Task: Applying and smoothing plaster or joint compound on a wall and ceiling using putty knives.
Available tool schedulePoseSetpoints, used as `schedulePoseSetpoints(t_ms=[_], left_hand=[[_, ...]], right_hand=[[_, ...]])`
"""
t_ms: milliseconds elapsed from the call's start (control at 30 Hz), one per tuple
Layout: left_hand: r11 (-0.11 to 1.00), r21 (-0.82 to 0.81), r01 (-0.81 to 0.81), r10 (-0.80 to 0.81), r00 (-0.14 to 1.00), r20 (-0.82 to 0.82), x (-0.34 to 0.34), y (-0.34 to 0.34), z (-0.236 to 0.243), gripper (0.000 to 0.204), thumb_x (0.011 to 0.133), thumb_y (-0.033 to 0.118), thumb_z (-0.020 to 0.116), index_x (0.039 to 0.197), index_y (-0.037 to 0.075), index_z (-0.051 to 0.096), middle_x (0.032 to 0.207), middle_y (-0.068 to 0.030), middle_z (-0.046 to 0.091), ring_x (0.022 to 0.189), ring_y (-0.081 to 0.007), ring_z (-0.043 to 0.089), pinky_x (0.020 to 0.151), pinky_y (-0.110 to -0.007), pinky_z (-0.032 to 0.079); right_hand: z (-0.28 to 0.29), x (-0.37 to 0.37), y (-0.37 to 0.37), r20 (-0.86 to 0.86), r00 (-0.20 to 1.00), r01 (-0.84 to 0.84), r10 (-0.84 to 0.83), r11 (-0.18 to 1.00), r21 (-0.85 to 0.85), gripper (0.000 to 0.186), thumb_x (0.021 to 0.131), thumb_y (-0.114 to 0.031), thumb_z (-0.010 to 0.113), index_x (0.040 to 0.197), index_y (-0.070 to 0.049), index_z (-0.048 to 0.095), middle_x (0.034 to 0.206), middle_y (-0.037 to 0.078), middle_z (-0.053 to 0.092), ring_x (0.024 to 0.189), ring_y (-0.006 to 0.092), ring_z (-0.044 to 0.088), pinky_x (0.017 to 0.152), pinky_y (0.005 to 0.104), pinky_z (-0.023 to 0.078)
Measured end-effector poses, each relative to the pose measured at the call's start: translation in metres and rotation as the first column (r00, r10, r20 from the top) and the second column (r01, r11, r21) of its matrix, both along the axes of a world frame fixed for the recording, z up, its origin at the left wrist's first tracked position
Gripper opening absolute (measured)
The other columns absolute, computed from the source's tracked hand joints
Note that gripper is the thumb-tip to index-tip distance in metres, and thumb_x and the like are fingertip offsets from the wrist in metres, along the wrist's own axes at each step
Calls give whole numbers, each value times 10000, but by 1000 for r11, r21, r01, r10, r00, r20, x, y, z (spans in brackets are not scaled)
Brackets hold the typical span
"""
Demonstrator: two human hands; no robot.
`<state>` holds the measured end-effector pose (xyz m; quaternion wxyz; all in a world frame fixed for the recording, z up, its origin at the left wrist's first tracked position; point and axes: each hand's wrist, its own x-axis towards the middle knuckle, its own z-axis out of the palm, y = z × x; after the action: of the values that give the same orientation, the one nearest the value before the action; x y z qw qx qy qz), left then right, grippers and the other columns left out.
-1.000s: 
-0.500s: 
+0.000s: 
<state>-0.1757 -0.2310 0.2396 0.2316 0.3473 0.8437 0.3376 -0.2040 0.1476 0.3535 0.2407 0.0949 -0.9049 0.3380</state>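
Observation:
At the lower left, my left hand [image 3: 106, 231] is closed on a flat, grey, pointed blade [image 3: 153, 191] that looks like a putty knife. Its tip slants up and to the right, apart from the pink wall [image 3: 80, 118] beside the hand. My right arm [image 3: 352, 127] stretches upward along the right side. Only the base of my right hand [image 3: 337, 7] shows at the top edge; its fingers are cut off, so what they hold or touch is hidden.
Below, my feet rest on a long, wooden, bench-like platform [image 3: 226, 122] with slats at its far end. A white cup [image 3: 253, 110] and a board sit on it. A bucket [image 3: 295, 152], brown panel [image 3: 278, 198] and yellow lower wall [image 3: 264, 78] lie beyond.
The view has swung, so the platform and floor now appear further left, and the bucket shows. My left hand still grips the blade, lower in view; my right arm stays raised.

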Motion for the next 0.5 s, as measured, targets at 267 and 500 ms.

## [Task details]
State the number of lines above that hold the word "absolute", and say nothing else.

## [Answer box]
2